§ Instructions to follow
Write the data out again so that it matches word for word.

§ Data shown
________

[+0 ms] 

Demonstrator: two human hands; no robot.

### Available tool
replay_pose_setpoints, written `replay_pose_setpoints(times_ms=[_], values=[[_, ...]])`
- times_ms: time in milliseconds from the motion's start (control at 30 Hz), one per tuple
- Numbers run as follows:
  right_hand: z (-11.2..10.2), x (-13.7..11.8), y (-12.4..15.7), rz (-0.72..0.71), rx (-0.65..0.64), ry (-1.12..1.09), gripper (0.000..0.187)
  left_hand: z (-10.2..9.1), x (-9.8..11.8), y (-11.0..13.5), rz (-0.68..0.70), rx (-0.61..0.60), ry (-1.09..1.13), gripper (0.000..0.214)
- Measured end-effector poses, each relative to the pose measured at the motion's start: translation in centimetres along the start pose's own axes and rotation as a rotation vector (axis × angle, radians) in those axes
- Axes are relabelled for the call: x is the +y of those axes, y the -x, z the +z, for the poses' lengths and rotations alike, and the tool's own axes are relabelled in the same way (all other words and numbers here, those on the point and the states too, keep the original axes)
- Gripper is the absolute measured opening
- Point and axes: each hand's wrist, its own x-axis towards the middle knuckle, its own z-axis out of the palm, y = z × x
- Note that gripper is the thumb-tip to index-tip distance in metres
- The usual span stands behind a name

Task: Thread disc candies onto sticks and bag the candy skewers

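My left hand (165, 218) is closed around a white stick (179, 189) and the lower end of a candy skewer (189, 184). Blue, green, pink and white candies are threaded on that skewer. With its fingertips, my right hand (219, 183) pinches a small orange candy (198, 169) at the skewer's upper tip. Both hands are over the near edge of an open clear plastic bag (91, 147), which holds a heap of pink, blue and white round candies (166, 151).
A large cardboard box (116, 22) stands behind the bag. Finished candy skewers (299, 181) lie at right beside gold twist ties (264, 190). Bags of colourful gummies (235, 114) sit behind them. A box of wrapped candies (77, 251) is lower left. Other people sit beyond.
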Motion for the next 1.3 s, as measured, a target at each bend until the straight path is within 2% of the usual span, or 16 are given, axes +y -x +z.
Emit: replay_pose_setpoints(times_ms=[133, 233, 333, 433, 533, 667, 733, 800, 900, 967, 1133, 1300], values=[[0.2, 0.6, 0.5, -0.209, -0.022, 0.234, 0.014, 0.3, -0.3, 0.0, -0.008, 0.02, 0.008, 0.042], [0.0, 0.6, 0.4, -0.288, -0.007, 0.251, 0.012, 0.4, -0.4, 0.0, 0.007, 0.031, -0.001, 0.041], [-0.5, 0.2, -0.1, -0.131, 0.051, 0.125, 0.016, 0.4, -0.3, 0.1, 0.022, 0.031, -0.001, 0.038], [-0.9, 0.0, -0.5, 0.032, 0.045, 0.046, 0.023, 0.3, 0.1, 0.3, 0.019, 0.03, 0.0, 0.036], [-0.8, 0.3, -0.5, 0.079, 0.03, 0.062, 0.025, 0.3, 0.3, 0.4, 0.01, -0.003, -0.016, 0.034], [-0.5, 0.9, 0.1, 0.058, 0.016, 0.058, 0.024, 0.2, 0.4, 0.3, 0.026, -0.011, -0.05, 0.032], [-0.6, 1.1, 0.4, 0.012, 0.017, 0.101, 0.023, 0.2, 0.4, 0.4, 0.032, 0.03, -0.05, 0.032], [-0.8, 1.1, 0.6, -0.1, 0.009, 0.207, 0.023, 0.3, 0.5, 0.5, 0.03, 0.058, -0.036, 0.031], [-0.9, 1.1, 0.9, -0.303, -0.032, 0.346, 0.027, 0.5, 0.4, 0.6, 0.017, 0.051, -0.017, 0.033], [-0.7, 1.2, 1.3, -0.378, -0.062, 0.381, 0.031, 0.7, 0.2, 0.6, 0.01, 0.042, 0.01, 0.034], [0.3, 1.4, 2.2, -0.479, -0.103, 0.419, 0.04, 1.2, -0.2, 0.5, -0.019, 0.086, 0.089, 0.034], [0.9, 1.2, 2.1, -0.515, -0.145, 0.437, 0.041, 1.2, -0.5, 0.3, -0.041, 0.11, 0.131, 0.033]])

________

§ Answer space
[+0 ms] 

Demonstrator: two human hands; no robot.

### Available tool
replay_pose_setpoints, written `replay_pose_setpoints(times_ms=[_], values=[[_, ...]])`
- times_ms: time in milliseconds from the motion's start (control at 30 Hz), one per tuple
- Numbers run as follows:
  right_hand: z (-11.2..10.2), x (-13.7..11.8), y (-12.4..15.7), rz (-0.72..0.71), rx (-0.65..0.64), ry (-1.12..1.09), gripper (0.000..0.187)
  left_hand: z (-10.2..9.1), x (-9.8..11.8), y (-11.0..13.5), rz (-0.68..0.70), rx (-0.61..0.60), ry (-1.09..1.13), gripper (0.000..0.214)
- Measured end-effector poses, each relative to the pose measured at the motion's start: translation in centimetres along the start pose's own axes and rotation as a rotation vector (axis × angle, radians) in those axes
- Axes are relabelled for the call: x is the +y of those axes, y the -x, z the +z, for the poses' lengths and rotations alike, and the tool's own axes are relabelled in the same way (all other words and numbers here, those on the point and the states too, keep the original axes)
- Gripper is the absolute measured opening
- Point and axes: each hand's wrist, its own x-axis towards the middle knuckle, its own z-axis out of the palm, y = z × x
- Note that gripper is the thumb-tip to index-tip distance in metres
- The usual span stands behind a name

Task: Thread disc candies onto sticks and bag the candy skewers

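My left hand (165, 218) is closed around a white stick (179, 189) and the lower end of a candy skewer (189, 184). Blue, green, pink and white candies are threaded on that skewer. With its fingertips, my right hand (219, 183) pinches a small orange candy (198, 169) at the skewer's upper tip. Both hands are over the near edge of an open clear plastic bag (91, 147), which holds a heap of pink, blue and white round candies (166, 151).
A large cardboard box (116, 22) stands behind the bag. Finished candy skewers (299, 181) lie at right beside gold twist ties (264, 190). Bags of colourful gummies (235, 114) sit behind them. A box of wrapped candies (77, 251) is lower left. Other people sit beyond.
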Motion for the next 1.3 s, as measured, a target at each bend until the straight path is within 2% of the usual span, or 16 are given, axes +y -x +z.
Emit: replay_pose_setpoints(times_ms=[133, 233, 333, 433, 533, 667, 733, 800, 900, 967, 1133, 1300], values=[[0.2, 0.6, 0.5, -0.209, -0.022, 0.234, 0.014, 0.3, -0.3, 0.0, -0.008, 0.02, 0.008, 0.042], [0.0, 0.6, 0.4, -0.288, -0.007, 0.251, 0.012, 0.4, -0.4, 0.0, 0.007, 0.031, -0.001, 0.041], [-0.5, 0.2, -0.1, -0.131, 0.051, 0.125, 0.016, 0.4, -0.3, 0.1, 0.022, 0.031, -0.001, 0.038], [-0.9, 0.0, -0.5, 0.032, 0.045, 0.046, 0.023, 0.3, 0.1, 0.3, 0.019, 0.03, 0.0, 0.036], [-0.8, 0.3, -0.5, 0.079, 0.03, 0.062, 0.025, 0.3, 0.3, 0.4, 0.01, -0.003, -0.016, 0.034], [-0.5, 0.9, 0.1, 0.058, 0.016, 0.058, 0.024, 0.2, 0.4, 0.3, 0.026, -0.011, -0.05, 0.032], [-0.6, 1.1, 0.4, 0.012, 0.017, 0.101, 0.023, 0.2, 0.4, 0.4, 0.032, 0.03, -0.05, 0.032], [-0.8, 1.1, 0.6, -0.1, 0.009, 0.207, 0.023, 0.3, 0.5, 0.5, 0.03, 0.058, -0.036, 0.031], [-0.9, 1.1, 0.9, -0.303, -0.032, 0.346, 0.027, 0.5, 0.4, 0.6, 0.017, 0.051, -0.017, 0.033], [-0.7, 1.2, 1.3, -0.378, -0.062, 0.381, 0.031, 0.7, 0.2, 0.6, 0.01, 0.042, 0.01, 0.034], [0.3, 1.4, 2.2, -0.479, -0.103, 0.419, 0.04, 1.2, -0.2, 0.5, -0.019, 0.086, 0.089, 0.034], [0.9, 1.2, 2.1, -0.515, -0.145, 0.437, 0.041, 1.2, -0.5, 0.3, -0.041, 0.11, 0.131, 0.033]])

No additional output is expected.